There are other considerations that could influence laser's popularity. "Laser photocoagulation generates greater reimbursement than intravitreal injections, and it's less work for the doctor," notes Dr. Ciulla. "Nevertheless, I think more and more retina specialists are favoring retinal therapy."
"Unless something surprising comes from one of the current studies, I think the laser will be used less and less," says Dr. Ali. "Of course, I wouldn't get rid of my laser because I still use it for diabetes. But for macular degeneration, because of clinical efficacy and medico-legal considerations, you have to have an extremely good reason for doing anything other than anti-VEGF therapy these days. That's become the gold standard."
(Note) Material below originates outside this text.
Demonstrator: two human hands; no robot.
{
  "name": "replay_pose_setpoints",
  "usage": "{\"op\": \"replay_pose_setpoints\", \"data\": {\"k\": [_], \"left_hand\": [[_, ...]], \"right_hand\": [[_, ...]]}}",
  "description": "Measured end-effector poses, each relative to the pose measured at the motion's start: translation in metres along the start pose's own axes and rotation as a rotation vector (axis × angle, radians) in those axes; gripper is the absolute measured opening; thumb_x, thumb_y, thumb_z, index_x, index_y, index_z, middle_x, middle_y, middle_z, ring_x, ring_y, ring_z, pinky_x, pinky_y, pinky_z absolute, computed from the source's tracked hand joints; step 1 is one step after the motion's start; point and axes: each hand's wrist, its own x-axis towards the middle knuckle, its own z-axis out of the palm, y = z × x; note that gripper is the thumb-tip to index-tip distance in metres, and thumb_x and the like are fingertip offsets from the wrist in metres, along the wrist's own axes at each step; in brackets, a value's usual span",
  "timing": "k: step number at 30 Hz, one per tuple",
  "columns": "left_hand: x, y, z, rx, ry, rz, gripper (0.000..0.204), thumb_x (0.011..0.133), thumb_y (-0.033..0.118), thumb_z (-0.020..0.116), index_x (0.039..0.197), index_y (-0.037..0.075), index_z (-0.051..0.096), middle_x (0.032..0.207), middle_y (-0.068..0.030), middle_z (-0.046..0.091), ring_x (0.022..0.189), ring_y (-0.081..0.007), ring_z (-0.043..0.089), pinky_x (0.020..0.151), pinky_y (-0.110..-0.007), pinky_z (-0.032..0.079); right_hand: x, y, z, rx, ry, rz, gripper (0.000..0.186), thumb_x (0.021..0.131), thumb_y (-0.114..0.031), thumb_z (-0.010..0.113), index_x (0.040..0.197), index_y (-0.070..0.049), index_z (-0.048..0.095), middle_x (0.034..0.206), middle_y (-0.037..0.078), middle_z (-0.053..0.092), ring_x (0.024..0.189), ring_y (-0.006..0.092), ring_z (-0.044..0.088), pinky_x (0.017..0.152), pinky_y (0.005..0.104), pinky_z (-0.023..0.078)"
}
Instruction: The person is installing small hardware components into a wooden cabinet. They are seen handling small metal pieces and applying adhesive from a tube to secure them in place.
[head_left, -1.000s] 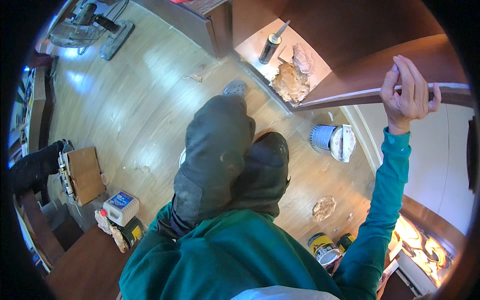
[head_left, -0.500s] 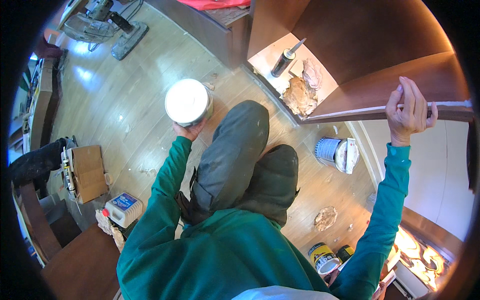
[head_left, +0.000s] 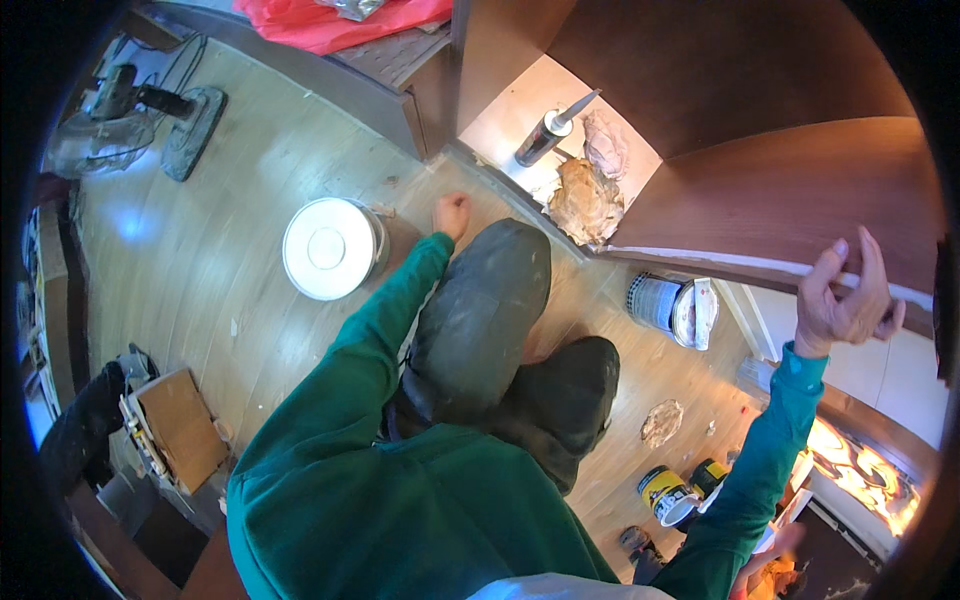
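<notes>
White round bucket lid (head_left: pixel 327 248) lay on wooden floor (head_left: pixel 220 230), just left of closed-fist left hand (head_left: pixel 452 214). Right hand (head_left: pixel 845 300) gripped brown panel's pale edge (head_left: pixel 760 265), fingers curled over it, far right of lid. Caulk tube (head_left: pixel 545 134) up-right of lid.

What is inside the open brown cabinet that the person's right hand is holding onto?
On the pale floor of the cabinet lie a caulk tube, a pinkish crumpled rag and a tan crumpled wad. The curved panel gripped by the right hand hides the rest.
</notes>
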Motion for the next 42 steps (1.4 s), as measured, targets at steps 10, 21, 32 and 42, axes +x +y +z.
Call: {"op": "replay_pose_setpoints", "data": {"k": [10,21,32,42], "left_hand": [[0.074,-0.027,0.040,0.390,-0.029,0.218,0.018,0.082,0.012,0.061,0.093,0.009,0.074,0.097,-0.0174,0.068,0.088,-0.0382,0.067,0.079,-0.046,0.054],[0.080,-0.006,0.037,1.022,-0.313,0.324,0.030,0.082,0.022,0.062,0.099,0.000,0.070,0.125,-0.0200,0.061,0.110,-0.0356,0.063,0.086,-0.046,0.054],[0.053,0.039,-0.043,-0.547,-0.056,-0.404,0.020,0.086,0.010,0.066,0.099,-0.005,0.065,0.086,-0.0147,0.069,0.075,-0.0243,0.070,0.066,-0.032,0.057],[-0.087,0.264,-0.133,-1.003,-0.106,-0.030,0.017,0.094,0.002,0.057,0.108,-0.005,0.066,0.095,-0.0136,0.070,0.090,-0.0236,0.070,0.073,-0.032,0.056]], "right_hand": [[-0.009,0.002,-0.003,-0.054,-0.049,0.000,0.026,0.085,-0.019,0.074,0.109,-0.014,0.066,0.102,-0.010,0.073,0.089,0.0059,0.062,0.106,0.0323,0.020],[-0.009,-0.003,-0.002,-0.083,-0.055,0.042,0.026,0.085,-0.018,0.069,0.110,-0.015,0.064,0.100,-0.009,0.073,0.093,0.0079,0.064,0.108,0.0330,0.021],[-0.006,-0.014,-0.005,-0.018,-0.063,0.098,0.021,0.085,-0.010,0.069,0.106,-0.014,0.068,0.098,-0.006,0.074,0.091,0.0083,0.065,0.108,0.0326,0.023],[0.003,-0.014,-0.001,0.153,0.074,0.043,0.020,0.087,-0.012,0.062,0.106,-0.019,0.063,0.095,-0.007,0.071,0.087,0.0096,0.067,0.114,0.0345,0.018]]}}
However, Dr. Ali concedes that it's still possible to make an argument for using the laser in some situations. "In the case of an extrafoveal problem, it may be a valid approach to attempt the laser; then, if the problem recurs, switch to an anti-VEGF injection," he says. "Perhaps you could use laser if a patient was hesitant to get the injection, and then you'd have the injection to fall back on. That may be a reasonable way to proceed."
Dr. Ciulla has received research grants from Genentech and Novartis. Dr. Ali has received financial compensation from Novartis for advisory board participation, travel and participation in clinical trials. Dr. Regillo has received research grant support from Genentech and Regeneron, and has done ad hoc consulting for Genentech.